→ EXERCISE OBJECTIVE
Extract the data exactly, missing nothing.

→ SUPPLIED ENTRIES
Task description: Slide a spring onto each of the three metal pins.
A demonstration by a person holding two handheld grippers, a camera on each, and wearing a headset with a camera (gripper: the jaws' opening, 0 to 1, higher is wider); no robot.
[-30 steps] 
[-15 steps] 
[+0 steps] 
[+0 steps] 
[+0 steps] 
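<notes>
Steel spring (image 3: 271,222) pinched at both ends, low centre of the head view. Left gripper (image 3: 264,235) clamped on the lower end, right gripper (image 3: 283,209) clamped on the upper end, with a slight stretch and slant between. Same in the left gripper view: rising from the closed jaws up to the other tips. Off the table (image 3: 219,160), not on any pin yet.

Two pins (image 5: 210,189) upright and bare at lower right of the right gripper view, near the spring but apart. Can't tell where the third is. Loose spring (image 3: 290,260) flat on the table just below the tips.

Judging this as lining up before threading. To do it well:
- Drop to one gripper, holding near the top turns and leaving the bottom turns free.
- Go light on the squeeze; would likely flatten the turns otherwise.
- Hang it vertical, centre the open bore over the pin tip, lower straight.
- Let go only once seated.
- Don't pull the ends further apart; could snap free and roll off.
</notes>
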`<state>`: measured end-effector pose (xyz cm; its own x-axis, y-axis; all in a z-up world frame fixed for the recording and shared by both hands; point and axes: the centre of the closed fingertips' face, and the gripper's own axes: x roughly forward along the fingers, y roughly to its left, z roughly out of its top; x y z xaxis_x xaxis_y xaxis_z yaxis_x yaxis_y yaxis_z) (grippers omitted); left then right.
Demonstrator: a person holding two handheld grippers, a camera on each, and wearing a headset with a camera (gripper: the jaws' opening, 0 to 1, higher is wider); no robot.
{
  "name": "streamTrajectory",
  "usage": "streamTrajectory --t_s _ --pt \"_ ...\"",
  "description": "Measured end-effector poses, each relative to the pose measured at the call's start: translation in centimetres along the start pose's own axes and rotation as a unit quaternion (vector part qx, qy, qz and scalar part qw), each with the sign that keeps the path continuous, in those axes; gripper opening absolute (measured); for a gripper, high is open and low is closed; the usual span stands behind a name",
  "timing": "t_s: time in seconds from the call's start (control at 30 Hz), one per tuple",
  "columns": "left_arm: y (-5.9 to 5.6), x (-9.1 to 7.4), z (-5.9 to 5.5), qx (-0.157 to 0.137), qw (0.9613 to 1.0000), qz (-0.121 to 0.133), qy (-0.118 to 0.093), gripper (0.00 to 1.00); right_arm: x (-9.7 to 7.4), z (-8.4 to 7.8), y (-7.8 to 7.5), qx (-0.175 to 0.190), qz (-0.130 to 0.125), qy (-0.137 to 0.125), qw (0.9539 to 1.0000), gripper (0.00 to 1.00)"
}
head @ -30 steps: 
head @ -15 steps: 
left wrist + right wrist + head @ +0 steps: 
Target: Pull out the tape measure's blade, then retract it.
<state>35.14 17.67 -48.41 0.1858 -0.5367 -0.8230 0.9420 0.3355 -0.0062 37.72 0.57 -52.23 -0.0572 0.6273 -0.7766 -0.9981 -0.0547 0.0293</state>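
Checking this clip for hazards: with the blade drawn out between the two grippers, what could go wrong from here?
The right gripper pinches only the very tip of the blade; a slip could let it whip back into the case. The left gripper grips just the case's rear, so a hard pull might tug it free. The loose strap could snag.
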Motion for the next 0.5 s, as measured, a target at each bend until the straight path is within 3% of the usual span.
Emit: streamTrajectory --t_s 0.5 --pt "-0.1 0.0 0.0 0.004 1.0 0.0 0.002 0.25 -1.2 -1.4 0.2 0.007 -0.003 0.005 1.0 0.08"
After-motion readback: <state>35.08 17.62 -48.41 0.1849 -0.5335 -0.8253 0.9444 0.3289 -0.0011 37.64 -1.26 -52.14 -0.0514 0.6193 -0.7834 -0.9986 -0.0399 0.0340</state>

→ ANSWER SPACE
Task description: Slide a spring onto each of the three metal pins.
A demonstration by a person holding two handheld grippers, a camera on each, and wearing a headset with a camera (gripper: the jaws' opening, 0 to 1, higher is wider); no robot.
[-30 steps] 
[-15 steps] 
[+0 steps] 
[+0 steps] 
[+0 steps] 
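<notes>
Steel spring (image 3: 271,222) pinched at both ends, low centre of the head view. Left gripper (image 3: 264,235) clamped on the lower end, right gripper (image 3: 283,209) clamped on the upper end, with a slight stretch and slant between. Same in the left gripper view: rising from the closed jaws up to the other tips. Off the table (image 3: 219,160), not on any pin yet.

Two pins (image 5: 210,189) upright and bare at lower right of the right gripper view, near the spring but apart. Can't tell where the third is. Loose spring (image 3: 290,260) flat on the table just below the tips.

Judging this as lining up before threading. To do it well:
- Drop to one gripper, holding near the top turns and leaving the bottom turns free.
- Go light on the squeeze; would likely flatten the turns otherwise.
- Hang it vertical, centre the open bore over the pin tip, lower straight.
- Let go only once seated.
- Don't pull the ends further apart; could snap free and roll off.
</notes>
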`<state>`: measured end-effector pose (xyz cm; its own x-axis, y-axis; all in a z-up world frame fixed for the recording and shared by both hands; point and axes: the centre of the closed fingertips' face, and the gripper's own axes: x roughly forward along the fingers, y roughly to its left, z roughly out of its top; x y z xaxis_x xaxis_y xaxis_z yaxis_x yaxis_y yaxis_z) (grippers omitted); left then right.
Demonstrator: a person holding two handheld grippers, a camera on each, and wearing a headset with a camera (gripper: the jaws' opening, 0 to 1, higher is wider); no robot.
{
  "name": "streamTrajectory",
  "usage": "streamTrajectory --t_s _ --pt \"_ ...\"",
  "description": "Measured end-effector poses, each relative to the pose measured at the call's start: translation in centimetres along the start pose's own axes and rotation as a unit quaternion (vector part qx, qy, qz and scalar part qw), each with the sign that keeps the path continuous, in those axes; gripper opening absolute (measured); for a gripper, high is open and low is closed; the usual span stands behind a name",
  "timing": "t_s: time in seconds from the call's start (control at 30 Hz), one per tuple",
  "columns": "left_arm: y (-5.9 to 5.6), x (-9.1 to 7.4), z (-5.9 to 5.5), qx (-0.157 to 0.137), qw (0.9613 to 1.0000), qz (-0.121 to 0.133), qy (-0.118 to 0.093), gripper (0.00 to 1.00); right_arm: x (-9.7 to 7.4), z (-8.4 to 7.8), y (-7.8 to 7.5), qx (-0.175 to 0.190), qz (-0.130 to 0.125), qy (-0.137 to 0.125), qw (0.9539 to 1.0000), gripper (0.00 to 1.00)"
}
head @ -30 steps: 
head @ -15 steps: 
left wrist + right wrist + head @ +0 steps: 
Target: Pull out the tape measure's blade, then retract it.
<state>35.14 17.67 -48.41 0.1858 -0.5367 -0.8230 0.9420 0.3355 -0.0062 37.72 0.57 -52.23 -0.0572 0.6273 -0.7766 -0.9981 -0.0547 0.0293</state>
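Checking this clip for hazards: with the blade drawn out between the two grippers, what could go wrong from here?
The right gripper pinches only the very tip of the blade; a slip could let it whip back into the case. The left gripper grips just the case's rear, so a hard pull might tug it free. The loose strap could snag.
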Motion for the next 0.5 s, as measured, a target at each bend until the straight path is within 3% of the usual span.
Emit: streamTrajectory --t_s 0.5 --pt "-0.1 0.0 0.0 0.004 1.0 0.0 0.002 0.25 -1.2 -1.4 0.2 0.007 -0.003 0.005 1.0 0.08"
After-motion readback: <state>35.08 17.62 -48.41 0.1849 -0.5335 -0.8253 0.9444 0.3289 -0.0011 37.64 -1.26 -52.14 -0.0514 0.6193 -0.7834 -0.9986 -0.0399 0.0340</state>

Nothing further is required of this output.